Nothing wrong with that, at least until you get thrown a lot of edge cases and the field fills up with people who want to look smart and publish. Then, this simple idea grows into an entire industry. It becomes a monster, a monster that’s not actually about making stuff people want. (It’s about doing coaching that people like. Not the same thing!)
I also did my share of publishing, figuring out (I think) why things work. And know what? It doesn’t make a difference. It’s still about “meeting people where they are” and playing “tell me what you want and I’ll tell you that’s what you need” Note: it’s not that it’s crooked, it’s that trying to help people without a good theoretical foundation can never scale past a few clients and a couple of years. It grows into a marketing monster and stagnates. Nothing is ever going to change there, and still those initial ideas have a lot of merit. You just can’t build on them without destroying the thing you’re trying to promote.
I hope never to go back. I think I’d rather sweep streets.

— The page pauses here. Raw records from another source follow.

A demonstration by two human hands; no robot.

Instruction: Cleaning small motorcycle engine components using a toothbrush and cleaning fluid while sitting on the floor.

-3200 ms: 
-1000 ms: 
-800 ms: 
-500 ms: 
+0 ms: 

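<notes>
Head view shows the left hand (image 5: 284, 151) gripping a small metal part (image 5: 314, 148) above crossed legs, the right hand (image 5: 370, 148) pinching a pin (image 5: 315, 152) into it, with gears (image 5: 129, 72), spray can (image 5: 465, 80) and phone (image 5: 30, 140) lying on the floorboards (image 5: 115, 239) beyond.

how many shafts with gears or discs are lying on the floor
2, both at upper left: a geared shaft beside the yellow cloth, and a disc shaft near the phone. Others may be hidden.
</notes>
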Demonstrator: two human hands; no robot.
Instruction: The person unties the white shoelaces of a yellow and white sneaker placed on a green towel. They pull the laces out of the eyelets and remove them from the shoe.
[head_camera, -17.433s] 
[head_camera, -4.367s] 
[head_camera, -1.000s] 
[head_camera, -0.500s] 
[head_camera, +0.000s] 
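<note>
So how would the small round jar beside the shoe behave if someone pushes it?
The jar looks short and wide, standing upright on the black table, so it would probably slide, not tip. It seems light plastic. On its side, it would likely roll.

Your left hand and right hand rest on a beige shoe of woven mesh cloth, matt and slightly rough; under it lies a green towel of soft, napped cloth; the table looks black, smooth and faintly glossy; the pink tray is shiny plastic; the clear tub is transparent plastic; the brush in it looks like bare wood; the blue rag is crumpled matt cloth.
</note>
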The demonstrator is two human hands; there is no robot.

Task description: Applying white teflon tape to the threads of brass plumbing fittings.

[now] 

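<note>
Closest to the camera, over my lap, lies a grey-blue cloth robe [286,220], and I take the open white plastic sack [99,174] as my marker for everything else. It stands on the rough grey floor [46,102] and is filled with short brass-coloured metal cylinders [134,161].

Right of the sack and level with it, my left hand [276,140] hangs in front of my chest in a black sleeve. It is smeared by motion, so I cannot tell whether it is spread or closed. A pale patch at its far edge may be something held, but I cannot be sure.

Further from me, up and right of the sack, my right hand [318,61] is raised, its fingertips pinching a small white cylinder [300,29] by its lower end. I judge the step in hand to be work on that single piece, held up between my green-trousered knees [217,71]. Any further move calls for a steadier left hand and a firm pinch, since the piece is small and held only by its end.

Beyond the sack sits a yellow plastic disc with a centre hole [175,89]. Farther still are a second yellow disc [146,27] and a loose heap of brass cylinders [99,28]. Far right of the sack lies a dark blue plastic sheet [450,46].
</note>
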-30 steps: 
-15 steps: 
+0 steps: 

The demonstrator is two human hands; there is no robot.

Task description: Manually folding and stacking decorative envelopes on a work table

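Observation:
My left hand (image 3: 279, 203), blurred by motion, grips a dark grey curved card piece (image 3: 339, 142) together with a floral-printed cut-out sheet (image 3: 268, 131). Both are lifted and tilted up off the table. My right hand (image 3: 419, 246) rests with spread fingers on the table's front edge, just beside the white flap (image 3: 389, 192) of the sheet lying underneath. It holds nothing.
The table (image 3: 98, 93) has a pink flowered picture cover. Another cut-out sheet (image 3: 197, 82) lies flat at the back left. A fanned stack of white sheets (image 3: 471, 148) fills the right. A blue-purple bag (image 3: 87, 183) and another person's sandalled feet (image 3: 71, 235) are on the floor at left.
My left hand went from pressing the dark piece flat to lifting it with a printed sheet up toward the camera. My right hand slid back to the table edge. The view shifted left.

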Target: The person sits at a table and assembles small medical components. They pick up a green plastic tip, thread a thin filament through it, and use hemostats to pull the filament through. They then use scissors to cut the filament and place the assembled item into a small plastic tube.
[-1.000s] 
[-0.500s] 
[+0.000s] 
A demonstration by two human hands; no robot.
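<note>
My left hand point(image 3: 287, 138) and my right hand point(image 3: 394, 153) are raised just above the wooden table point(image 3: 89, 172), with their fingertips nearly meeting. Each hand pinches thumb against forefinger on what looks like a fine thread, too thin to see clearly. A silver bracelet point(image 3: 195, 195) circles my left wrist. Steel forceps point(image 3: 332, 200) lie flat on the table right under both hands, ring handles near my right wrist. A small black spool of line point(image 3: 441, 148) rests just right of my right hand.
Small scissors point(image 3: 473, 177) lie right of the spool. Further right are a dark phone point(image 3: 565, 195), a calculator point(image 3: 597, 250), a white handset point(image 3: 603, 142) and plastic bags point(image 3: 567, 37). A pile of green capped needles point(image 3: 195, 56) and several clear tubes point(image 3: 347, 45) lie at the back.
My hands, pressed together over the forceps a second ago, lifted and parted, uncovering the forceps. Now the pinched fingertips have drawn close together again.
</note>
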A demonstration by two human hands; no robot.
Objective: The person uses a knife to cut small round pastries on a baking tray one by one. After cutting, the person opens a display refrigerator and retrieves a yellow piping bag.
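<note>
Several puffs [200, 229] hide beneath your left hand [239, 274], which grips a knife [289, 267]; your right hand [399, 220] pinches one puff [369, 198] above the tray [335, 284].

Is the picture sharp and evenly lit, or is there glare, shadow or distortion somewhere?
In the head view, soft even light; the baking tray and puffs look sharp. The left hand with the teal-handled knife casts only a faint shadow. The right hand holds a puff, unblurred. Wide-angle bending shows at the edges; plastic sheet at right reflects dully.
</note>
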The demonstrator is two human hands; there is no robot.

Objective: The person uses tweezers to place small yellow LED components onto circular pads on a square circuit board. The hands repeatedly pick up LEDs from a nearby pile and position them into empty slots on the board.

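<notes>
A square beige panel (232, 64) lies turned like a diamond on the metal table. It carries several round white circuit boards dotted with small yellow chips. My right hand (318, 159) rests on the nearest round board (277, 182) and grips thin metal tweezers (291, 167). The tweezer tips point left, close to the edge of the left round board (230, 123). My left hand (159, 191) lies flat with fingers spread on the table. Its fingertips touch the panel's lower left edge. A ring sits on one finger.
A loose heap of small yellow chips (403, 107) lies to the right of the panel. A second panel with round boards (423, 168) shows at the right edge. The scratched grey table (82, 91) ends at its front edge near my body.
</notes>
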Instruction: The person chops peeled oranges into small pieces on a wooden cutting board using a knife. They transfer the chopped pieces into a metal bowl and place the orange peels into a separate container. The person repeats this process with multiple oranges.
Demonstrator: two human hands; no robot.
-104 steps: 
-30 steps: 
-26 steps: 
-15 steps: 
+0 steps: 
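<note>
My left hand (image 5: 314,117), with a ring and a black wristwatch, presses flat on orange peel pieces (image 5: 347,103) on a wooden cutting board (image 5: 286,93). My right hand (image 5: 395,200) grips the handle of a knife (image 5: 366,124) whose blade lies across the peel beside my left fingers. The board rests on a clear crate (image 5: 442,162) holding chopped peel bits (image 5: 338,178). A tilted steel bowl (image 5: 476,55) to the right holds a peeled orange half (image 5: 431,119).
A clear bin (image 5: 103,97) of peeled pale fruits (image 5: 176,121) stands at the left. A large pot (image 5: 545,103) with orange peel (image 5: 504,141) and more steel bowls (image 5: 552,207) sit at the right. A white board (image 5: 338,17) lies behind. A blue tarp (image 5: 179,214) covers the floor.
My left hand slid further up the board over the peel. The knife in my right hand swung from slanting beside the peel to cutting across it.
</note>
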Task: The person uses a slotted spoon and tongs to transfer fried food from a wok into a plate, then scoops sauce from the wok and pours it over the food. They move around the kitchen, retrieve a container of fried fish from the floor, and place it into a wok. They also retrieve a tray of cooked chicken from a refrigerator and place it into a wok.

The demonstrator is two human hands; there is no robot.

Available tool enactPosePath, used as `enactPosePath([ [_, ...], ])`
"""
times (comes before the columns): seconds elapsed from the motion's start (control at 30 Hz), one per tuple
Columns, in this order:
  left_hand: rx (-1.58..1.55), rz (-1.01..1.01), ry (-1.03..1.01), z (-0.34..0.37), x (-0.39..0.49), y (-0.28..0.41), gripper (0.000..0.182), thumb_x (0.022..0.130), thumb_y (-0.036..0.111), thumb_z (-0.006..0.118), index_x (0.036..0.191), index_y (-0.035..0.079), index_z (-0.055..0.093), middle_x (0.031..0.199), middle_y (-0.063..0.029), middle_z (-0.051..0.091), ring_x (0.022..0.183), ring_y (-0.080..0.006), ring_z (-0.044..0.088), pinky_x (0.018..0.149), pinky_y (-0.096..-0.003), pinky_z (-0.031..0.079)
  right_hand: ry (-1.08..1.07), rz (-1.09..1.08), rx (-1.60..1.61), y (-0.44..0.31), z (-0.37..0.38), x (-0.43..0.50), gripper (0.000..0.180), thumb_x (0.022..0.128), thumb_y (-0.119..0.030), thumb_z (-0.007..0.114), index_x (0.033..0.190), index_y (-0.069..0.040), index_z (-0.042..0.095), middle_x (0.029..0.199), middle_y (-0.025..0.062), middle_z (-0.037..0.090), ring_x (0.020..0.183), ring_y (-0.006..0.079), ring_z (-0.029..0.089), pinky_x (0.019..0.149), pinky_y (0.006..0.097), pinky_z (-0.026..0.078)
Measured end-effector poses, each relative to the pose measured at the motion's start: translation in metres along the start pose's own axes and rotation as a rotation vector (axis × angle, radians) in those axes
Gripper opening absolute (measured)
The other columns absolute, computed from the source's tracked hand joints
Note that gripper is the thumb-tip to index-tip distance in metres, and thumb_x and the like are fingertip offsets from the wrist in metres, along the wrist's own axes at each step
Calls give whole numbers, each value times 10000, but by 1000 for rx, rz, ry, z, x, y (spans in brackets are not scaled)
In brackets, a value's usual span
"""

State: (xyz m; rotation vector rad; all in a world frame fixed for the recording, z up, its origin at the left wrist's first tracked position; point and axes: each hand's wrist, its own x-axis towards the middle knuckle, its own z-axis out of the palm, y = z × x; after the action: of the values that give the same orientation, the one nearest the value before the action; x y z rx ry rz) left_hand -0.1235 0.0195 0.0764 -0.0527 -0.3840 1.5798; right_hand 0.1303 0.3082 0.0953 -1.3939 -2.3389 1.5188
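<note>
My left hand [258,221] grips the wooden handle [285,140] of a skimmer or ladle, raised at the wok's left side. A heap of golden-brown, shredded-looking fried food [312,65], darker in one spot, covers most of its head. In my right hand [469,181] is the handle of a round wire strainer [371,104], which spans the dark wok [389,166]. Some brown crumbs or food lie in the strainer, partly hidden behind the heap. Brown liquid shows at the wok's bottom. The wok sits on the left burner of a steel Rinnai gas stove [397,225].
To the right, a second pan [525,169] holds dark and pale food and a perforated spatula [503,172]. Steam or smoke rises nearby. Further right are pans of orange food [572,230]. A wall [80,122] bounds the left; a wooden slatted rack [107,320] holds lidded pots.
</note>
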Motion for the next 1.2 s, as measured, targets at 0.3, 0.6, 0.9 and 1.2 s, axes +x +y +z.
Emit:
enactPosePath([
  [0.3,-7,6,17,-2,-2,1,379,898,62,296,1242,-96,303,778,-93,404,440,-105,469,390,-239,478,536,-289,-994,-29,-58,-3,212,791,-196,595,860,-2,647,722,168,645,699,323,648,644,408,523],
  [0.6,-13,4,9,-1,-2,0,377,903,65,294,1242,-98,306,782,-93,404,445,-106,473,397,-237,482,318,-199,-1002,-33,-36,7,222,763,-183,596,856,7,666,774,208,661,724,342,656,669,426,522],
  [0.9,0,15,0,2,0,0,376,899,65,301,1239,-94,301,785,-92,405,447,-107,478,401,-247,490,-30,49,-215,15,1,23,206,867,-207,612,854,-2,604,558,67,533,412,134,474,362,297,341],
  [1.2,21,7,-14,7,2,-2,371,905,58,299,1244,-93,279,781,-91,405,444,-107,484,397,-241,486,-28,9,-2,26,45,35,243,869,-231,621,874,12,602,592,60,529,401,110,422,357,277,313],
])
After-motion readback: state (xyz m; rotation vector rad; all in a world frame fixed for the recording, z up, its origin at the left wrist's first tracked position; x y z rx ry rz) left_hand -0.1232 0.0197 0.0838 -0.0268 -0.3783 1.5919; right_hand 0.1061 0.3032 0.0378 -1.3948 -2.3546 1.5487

My life’s missing is to make developers happer and more productive. I’m sticking to that :)
I feel a lot of this.
My personal approach to coaching is basically this. I’m fortunate to be in a situation where I’m able to do it this way, though. And I don’t know why I can, so I can’t replicated it. :D
reminds me of Software disenchantment
I wonder if there a dev/engineering philosophy that goes against the need to be in “red queen”* mode the whole time? (*constantly moving but never moving forward)
Eventually, the process of breaking code into smaller pieces will create more complexity than it eliminates, because of intermodule dependencies. Software becomes incomprehensible after a point. The human limits in processing information can get overloaded at only two or three levels of nesting.